[Data excerpts]
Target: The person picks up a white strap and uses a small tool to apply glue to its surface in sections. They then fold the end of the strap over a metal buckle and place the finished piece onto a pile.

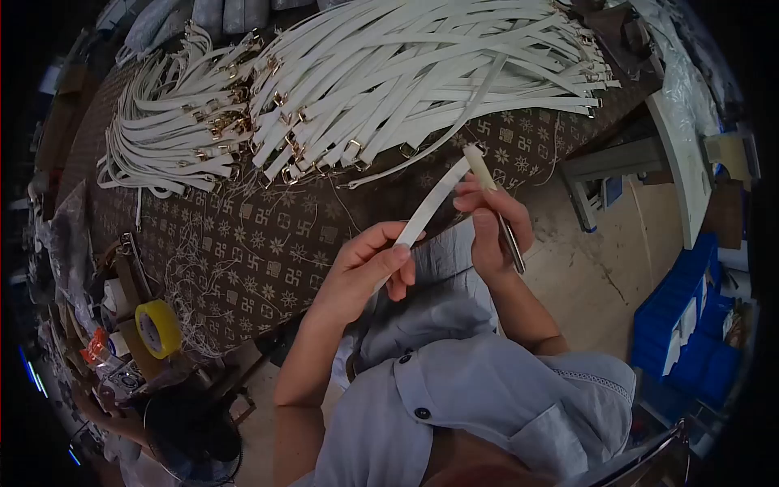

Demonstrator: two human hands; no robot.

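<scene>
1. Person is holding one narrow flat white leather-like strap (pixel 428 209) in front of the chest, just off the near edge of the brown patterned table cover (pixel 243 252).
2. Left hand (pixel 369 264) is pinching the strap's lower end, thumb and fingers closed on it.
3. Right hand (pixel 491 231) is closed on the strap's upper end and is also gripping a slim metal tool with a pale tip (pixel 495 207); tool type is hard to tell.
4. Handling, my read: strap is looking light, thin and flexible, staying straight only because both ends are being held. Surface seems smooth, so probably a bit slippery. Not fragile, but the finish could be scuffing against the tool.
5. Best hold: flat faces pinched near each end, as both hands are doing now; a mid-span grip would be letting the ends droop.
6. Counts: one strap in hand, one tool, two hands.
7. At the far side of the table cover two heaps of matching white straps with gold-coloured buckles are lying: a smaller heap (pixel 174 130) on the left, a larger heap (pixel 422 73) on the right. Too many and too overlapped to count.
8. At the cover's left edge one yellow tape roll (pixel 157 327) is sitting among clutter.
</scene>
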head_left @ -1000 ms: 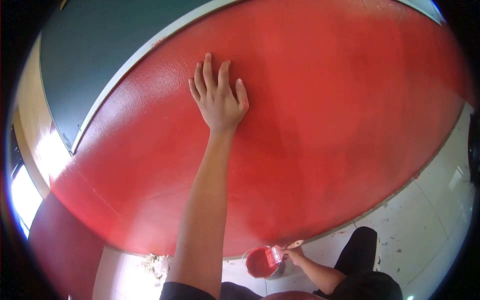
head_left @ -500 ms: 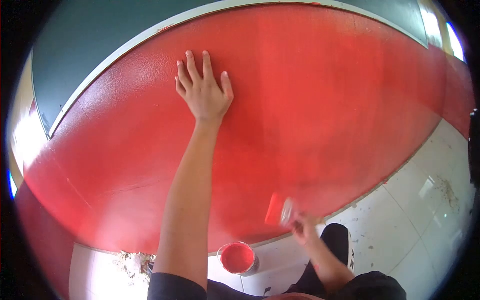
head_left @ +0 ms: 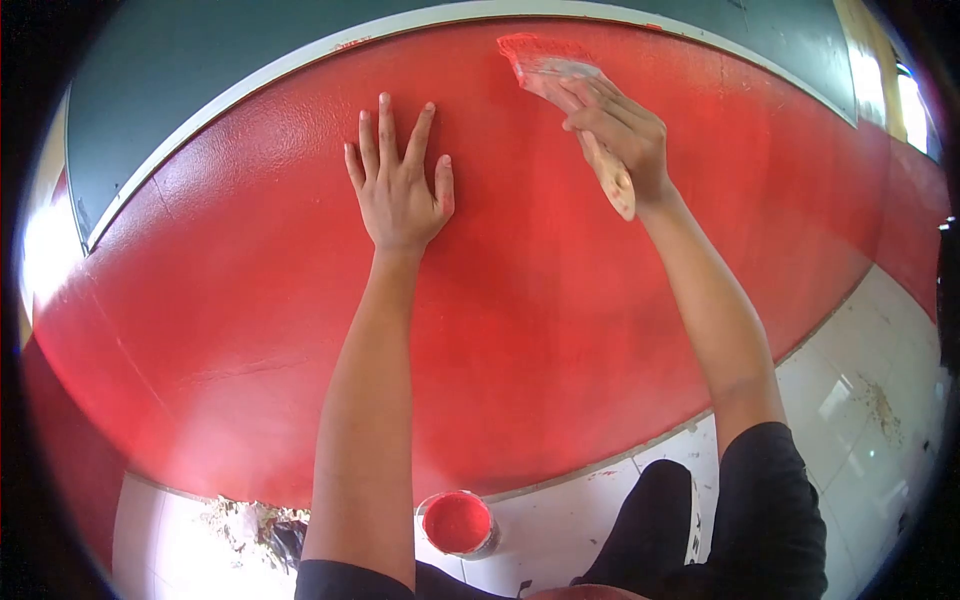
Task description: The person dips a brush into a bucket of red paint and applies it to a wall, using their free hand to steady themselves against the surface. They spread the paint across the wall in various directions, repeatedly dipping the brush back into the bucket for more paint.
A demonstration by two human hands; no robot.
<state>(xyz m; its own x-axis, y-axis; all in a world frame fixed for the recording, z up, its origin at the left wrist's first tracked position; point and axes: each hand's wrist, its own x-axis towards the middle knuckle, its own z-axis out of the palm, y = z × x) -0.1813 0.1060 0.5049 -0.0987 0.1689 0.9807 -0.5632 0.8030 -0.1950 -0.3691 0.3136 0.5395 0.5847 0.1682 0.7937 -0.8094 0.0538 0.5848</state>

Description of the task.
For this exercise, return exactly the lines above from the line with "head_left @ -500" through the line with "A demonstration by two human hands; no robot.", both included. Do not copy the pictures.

Task output.
head_left @ -500 ms: 
head_left @ +0 ms: 
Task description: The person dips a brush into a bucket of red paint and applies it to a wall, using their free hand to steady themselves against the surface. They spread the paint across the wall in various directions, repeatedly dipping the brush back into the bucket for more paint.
A demonstration by two human hands; no robot.

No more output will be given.